> The problem: Return only those lines of the listing that hold the word "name".

> Data for this exercise:
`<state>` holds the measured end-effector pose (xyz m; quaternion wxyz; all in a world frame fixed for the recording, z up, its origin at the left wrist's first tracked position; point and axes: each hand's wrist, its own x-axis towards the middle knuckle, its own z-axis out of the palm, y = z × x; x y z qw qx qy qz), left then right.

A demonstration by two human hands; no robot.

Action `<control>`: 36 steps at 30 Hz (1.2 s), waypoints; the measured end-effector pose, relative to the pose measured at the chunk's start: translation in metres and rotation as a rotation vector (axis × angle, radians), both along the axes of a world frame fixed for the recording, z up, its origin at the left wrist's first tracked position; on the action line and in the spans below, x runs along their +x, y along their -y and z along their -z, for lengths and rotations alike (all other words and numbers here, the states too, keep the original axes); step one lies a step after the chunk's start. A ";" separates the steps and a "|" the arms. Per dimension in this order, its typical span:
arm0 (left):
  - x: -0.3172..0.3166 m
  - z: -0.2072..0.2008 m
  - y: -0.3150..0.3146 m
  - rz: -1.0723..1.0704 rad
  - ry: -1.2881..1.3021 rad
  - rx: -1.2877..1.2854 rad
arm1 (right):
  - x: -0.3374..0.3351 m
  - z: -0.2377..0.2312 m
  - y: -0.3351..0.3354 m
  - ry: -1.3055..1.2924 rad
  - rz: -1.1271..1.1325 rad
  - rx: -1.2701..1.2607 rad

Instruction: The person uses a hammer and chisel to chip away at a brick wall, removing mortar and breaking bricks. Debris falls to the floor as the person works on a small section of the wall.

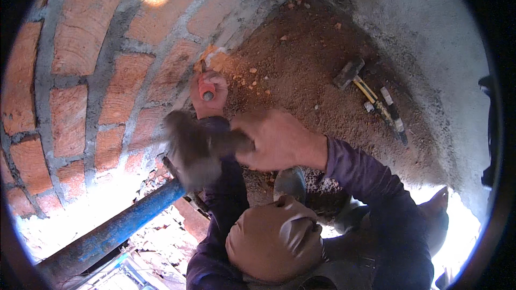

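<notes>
A hammer (193,153) and a chisel (207,88) are gripped at a brick wall (126,81).
The brick wall is met by a dirt floor (301,70), with a grey wall (441,53) beyond to the right; a blue pipe (115,227) is seen at lower left. The hammer, blurred, is held by its handle in the closed right hand (279,139), between the body and the chisel. On the dirt, well apart, a yellow-handled mallet (366,90) is seen lying. The left hand (218,85) is wrapped around the chisel's red grip, its tip pointed at the wall's foot; whether brick is touched cannot be told. Orange chips (253,70) are scattered nearby.
</notes>
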<state>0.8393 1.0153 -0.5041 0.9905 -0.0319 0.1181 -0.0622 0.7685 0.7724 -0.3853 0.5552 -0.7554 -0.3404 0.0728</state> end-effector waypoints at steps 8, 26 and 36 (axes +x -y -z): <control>0.015 0.007 -0.003 0.044 0.066 -0.059 | 0.037 0.021 -0.012 -0.309 0.012 -0.376; 0.016 -0.015 -0.006 0.090 -0.243 0.358 | 0.031 0.023 -0.014 -0.279 -0.161 -0.371; 0.020 -0.033 0.006 0.004 -0.168 0.124 | 0.038 0.016 -0.022 -0.024 -0.010 -0.151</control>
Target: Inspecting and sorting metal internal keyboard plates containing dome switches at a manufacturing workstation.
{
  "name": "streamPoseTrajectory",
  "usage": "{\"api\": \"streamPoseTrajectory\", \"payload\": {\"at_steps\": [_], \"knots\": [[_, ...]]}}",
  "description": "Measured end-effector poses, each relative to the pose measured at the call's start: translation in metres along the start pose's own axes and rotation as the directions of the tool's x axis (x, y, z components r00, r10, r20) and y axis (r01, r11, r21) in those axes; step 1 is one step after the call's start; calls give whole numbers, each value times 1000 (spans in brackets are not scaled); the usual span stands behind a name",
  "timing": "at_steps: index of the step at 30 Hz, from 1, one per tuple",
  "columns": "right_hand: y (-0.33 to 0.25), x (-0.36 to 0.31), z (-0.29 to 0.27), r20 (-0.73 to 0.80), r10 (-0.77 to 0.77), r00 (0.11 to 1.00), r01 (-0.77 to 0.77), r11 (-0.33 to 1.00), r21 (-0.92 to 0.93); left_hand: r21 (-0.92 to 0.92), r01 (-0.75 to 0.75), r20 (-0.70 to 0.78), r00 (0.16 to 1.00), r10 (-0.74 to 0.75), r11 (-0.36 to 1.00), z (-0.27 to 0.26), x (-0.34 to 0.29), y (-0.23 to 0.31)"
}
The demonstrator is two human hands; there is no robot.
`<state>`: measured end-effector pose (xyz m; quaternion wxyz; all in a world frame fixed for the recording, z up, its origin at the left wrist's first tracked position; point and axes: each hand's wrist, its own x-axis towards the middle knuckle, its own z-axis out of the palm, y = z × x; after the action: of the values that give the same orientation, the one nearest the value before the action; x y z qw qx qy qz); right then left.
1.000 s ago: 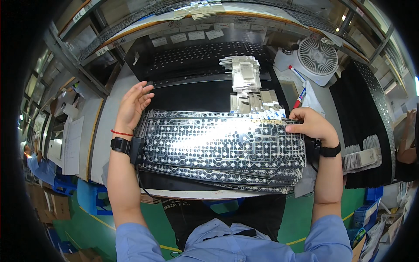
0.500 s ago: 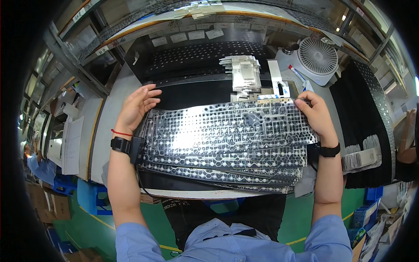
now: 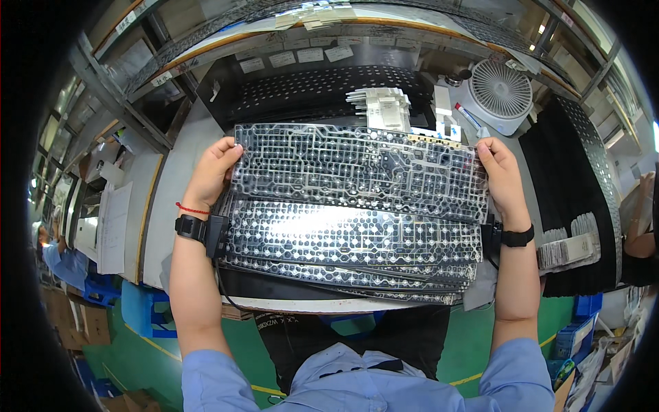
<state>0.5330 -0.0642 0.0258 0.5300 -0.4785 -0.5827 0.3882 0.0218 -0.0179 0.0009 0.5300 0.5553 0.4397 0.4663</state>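
Observation:
A keyboard membrane sheet (image 3: 322,165), see-through with silvery circuit lines and dots, is stretched between my two hands. My left hand (image 3: 217,169) pinches its upper left corner, thumb on top. At the upper right corner my right hand (image 3: 501,173) grips it the same way. The sheet is raised at its far edge and hides most of the black panel behind it. Below it, closer to me, lies a fanned stack of similar membrane sheets (image 3: 357,233), with a bright glare on the top one.
Behind the sheet stand white label bundles (image 3: 386,110) and black perforated plates (image 3: 322,86). A white fan (image 3: 500,89) and a marker (image 3: 468,115) are at the back right. Black plates (image 3: 570,172) stacked on the right carry a white bundle (image 3: 570,248). A shelf (image 3: 329,33) runs overhead.
The top membrane sheet has come off the stack and moved away from me. My left hand, open before, has closed on its left corner; my right hand keeps its corner.

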Motion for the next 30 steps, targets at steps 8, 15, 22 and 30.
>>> {"api": "streamPoseTrajectory", "payload": {"at_steps": [8, 15, 22, 30], "knots": [[-9, -3, 3, 109, 135, 985, -133, 991, -24, -131, -66, -109, 993, 52, 989, -8, 1, 0], [0, 1, -1, 118, 128, 985, -129, 992, 1, -148, -49, -119, 992, 31, 988, -6, 2, 1], [-1, 0, 1, 125, 118, 985, -130, 987, 90, -169, -79, -119, 991, 59, 982, -5, 2, 1], [-7, -1, 0, 80, 62, 995, -79, 970, 230, -162, -137, -35, 991, 133, 977, -4, -8, 17]]}}
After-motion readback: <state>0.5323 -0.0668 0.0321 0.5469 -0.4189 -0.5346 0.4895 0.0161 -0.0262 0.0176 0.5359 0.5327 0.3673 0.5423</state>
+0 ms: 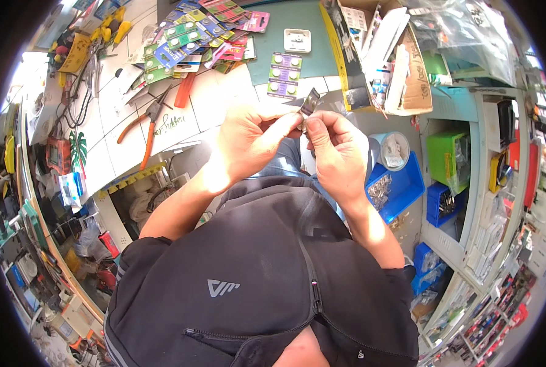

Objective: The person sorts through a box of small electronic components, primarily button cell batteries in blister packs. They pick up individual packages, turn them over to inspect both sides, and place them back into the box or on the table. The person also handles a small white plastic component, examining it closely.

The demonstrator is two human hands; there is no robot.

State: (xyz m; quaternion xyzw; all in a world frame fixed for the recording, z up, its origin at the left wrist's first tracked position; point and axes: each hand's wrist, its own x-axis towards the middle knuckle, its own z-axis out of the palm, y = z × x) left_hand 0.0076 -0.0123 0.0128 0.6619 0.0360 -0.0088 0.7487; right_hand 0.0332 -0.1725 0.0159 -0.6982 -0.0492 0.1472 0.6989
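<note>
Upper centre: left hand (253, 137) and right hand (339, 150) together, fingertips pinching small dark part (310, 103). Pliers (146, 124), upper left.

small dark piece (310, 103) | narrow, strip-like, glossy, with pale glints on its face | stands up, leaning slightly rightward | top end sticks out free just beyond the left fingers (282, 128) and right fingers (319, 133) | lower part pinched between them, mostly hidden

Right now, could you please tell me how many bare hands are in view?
2: the left hand and the right hand, close together at a small dark piece. No others show.
</note>
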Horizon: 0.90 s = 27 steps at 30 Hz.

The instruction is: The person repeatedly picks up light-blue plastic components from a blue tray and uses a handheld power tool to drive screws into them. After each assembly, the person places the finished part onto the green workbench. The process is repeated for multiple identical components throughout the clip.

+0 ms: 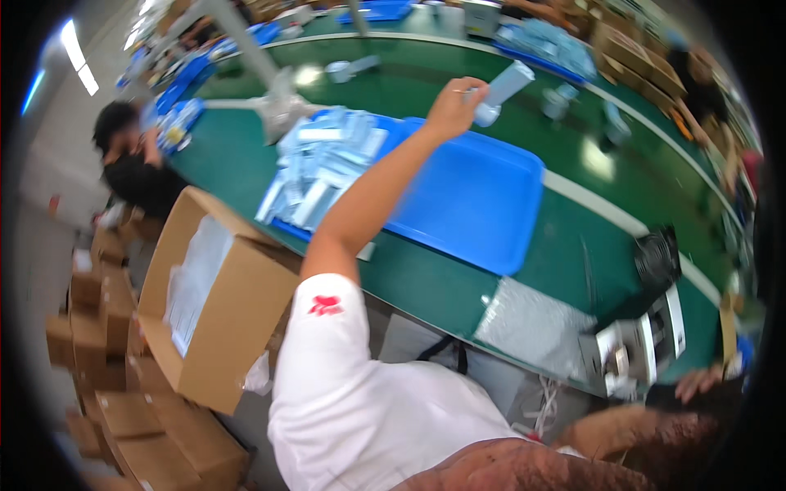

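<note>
My left hand (455,108) reaches far forward over the green conveyor belt (426,69). Its fingers are closed on a light-blue tube-shaped device (511,83) with a short round-ended part; blur hides its exact kind. Below that arm lies a blue tray (479,200), its visible floor bare. To its left, many light-blue pieces (327,155) are heaped on another blue tray. Part of a bare forearm (610,427) shows at the lower right, seemingly mine, but I cannot make out my right hand with certainty.
An open cardboard box (237,319) leans by the table's left edge, with stacked cartons (155,434) behind. Bubble wrap (532,323) and a white-and-grey box (634,352) lie on the right. Similar light-blue devices (560,101) ride the belt. A person in black (135,159) sits left; a hand (700,383) shows at right.
</note>
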Each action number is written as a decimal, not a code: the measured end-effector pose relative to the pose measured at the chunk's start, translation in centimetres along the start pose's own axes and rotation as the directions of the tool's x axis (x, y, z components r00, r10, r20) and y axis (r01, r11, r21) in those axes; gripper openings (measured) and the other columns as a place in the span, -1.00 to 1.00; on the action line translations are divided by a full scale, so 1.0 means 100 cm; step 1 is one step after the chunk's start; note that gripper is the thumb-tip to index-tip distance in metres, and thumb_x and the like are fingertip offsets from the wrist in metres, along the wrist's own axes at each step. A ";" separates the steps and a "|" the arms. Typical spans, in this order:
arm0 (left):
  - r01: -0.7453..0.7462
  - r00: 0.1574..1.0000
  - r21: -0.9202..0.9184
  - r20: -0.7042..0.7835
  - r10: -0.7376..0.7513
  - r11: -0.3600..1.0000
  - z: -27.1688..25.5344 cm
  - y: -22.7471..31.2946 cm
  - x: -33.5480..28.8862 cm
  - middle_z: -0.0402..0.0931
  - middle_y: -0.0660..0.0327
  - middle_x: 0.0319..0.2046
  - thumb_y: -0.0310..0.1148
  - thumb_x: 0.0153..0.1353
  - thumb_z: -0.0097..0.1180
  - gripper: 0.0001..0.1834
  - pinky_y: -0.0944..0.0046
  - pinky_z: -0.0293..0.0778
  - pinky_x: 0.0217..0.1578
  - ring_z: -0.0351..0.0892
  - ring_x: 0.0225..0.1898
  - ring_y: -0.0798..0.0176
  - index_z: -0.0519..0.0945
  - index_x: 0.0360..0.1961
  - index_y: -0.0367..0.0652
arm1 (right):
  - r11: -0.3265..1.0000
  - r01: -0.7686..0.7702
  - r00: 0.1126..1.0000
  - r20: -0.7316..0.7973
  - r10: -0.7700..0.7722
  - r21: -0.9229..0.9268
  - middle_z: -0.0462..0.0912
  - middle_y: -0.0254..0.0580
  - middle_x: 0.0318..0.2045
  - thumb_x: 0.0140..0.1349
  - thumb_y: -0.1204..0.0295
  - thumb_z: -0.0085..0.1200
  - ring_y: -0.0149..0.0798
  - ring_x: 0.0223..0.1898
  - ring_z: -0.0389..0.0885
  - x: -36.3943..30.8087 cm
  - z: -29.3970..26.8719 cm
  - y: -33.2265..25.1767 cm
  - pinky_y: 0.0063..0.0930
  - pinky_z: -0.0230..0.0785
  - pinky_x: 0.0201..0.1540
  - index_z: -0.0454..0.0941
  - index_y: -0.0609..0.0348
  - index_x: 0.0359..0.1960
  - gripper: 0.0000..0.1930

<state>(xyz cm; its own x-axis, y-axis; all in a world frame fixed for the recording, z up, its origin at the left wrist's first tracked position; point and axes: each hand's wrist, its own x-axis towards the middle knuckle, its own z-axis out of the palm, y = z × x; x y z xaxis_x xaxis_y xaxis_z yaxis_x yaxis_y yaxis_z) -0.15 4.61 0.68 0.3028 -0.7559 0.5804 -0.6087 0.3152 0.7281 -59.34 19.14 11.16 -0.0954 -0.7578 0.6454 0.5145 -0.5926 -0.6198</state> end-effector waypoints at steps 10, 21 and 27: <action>-0.105 0.899 0.028 0.430 0.083 0.994 0.110 0.194 -0.189 0.59 -0.01 -0.02 -0.39 0.51 -0.09 -0.72 0.09 0.45 0.09 0.56 0.02 -0.04 0.65 -0.02 -0.26 | 0.944 -0.112 0.987 -0.147 0.069 -0.311 0.49 -0.05 -0.16 0.20 -0.37 0.11 -0.21 -0.37 0.50 0.005 0.017 0.001 -0.36 0.42 -0.31 0.33 0.30 0.08 -0.13; -0.224 0.922 0.047 0.334 0.196 0.974 0.152 0.205 -0.267 0.57 -0.02 0.03 -0.45 0.35 0.07 -0.71 0.01 0.44 0.09 0.54 0.04 -0.10 0.62 0.06 -0.24 | 0.754 0.421 0.884 0.042 -0.466 -0.504 0.55 -0.11 -0.45 0.55 0.18 -0.07 -0.40 -0.66 0.48 0.028 0.050 0.037 -0.57 0.37 -0.63 0.22 0.14 0.39 -0.50; -0.271 0.903 -0.056 0.331 0.274 0.961 0.158 0.189 -0.270 0.56 -0.01 0.02 -0.55 0.28 0.05 -0.68 -0.03 0.42 0.11 0.51 0.05 -0.13 0.60 0.06 -0.24 | 0.828 0.282 0.917 -0.118 -0.381 -0.485 0.53 -0.11 -0.47 0.52 0.03 -0.08 -0.35 -0.69 0.45 0.013 0.060 0.043 -0.52 0.37 -0.64 0.33 0.18 0.16 -0.53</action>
<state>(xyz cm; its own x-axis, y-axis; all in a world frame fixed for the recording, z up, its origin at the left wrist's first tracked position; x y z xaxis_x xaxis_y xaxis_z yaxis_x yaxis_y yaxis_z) -31.42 21.93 -7.00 -0.1361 -0.7863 0.6027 -0.6259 0.5398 0.5629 -52.12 17.28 12.04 -0.3837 -0.5013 0.7756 -0.0137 -0.8367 -0.5475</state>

> Answer section:
  "name": "streamPoseTrajectory",
  "description": "Measured end-effector poses, each relative to the pose measured at the call's start: translation in metres along the start pose's own axes and rotation as the directions of the tool's x axis (x, y, z components r00, r10, r20) and y axis (r01, r11, r21) in those axes; step 1 is one step after the call's start; calls give whole numbers, each value times 1000 (spans in brackets are not scaled); the usual span stands behind a name",

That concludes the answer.